Queen Of The Netherlands: Financial Inclusion Required To Help Smallholder Farmers Adapt To Climate Change
Subsistence farmers are often among the world’s most poor and they will need access to financial products if they are to adapt to climate change and the extreme drought, floods and storms it brings, the Queen of the Netherlands said during an adaptation conference this week, highlighting the role banks and investors must play.
12 May 2016 | ROTTERDAM | Netherlands | All sectors of society require access to financial services, Queen Maxima of the Netherlands reminded participants during an adaptation conference happening in Rotterdam this week. She says globally 2 billion are excluded from these services, with 80% of the world’s poorest lacking access. And amid her call to break down the barriers that exclude parts of society from the financial system, Maxima zeroed in on small and medium sized enterprises (SMEs) but also smallholder farmers, the backbone of any given economy, she says, and often those hardest hit by the changing climate.
“The financial sector, techs, banks, cooperatives, or any other, is a vital partner in helping individuals and communities that are vulnerable to the impacts of climate change,” she says.
Maxima is the UN Secretary General’s Special Advocate for Inclusive Finance for Development and gave a keynote address, opening a plenary session Wednesday at the Adaptation Futures conference, a biennial event the Global Programme of Research on Climate Change Vulnerability hosts. The conference brings together academics, policymakers, private sector actors and practitioners to discuss existing practices while conjuring up solutions for looming challenges.

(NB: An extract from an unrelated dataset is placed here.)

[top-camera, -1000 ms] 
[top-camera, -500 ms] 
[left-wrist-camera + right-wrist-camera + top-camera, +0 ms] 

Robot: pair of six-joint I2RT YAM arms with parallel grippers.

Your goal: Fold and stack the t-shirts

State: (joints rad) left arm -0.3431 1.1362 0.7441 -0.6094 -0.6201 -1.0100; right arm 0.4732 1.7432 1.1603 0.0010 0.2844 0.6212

The queen explains that most subsistence farmers invest in animals or housing and when an extreme weather event happens, these savings are then wiped out.
“Financial services would reduce their vulnerability and enhance their ability to really escape poverty,” Maxima says. “Saving accounts can help by using funds acquired during better times to cover the harder times.”
The Insurance Lifeline
Insurance is another key service of the financially secure world and one Maxima notes during her speech. It’s often required when farmers decide to shift activities, grow a new crop or increase livestock, which almost always adds a new layer of risk as agricultural producers need time to generate a return from their new investment. Without financial services, this is often time they don’t have. Many smallholder farmers can’t afford a year with low yields, Maxima says.
This is where insurance comes in, the queen explains, as it can help manage the risk associated with adapting to a new farming regime.
She notes that the insurance sector is becoming involved with innovative tools, such as weather-based schemes, which protects small farming households from weather-related crop losses. The Kilimo Salama (safe farming in Swahili) Weather Index Insurance in Kenya is one example that the queen highlighted.
The program is affordable for both the farmers and insurance provides largely because of telecommunications, mobile phone technology. As explained in a program document, farmers receive their policy numbers and premium receipts via texts while providers send payouts through a mobile banking system.
“This program will offer farmers who plant as little as one acre insurance policies to shield them from financial losses when drought or excess rainfall is expected to ruin their harvest,” Maxima says.
Kilimo Salama, which is as a partnership between the Syngenta Foundation, UAP insurance and telecom giant Safaricom, began with a pilot project in 2009 and the queen notes that different sectors should be engaging in public private partnerships more. For Kilimo Salama, the results are positive thus far. Maxima cites data that finds insured farmers are able to invest 20% more in their farms and earn 16% more income than uninsured producers.
Boosting Climate Resilience in SMEs
And a similar line of thought goes for SMEs, Maxima says, which also need financial services tailored to their specific needs. SMEs are an important source of livelihood in all parts of the world, developed and developing, but, unlike big corporations, SMEs often lack the capacity to build resistance against climate change. And it doesn’t take much to help, the queen says, a loan or single insurance payment goes a long way in helping a small business get back on its feet.
Though, prevention is always better than the cure, she says. “Enabling SMEs to access financial products and instruments will in essence increase their resilience.”
The digital world is helping this happen, with such initiatives like Digital India, which aims to give all citizens reliable connectivity so they have access to government services. This includes financial services Indians will be able to access online.
Creating a Fair and Sustainable World
Moreover, Maxima highlights private sector involvement and their pledges, particularly those from banks and institutional investors, during the Paris climate talks in December to scale up investments in clean energy, green bonds and overall low carbon development.
However, she stresses much more private sector commitment is needed. “The financial sector will have to play a much more important role in contributing to climate change adaptation,” Maxima says. To put this in perspective, the World Bank estimates developing countries will require $70 billion per year until 2015 to meet current and future adaptation needs.
True climate adaptation, she says, must take the form of bankers working hand-in-hand with smallholder farmers and suppliers working collaboratively with civil society, technology companies and government. The queen adds that climate adaptation is essential to proper development and development is critical in creating the new economic opportunities that spell success for private sector entities, not to mention it enables poverty alleviation and sustainable livelihoods for the world’s poor.
“Only when we work together can we ensure that development and equitable growth are sustained despite the effects of climate change,” Maxima says.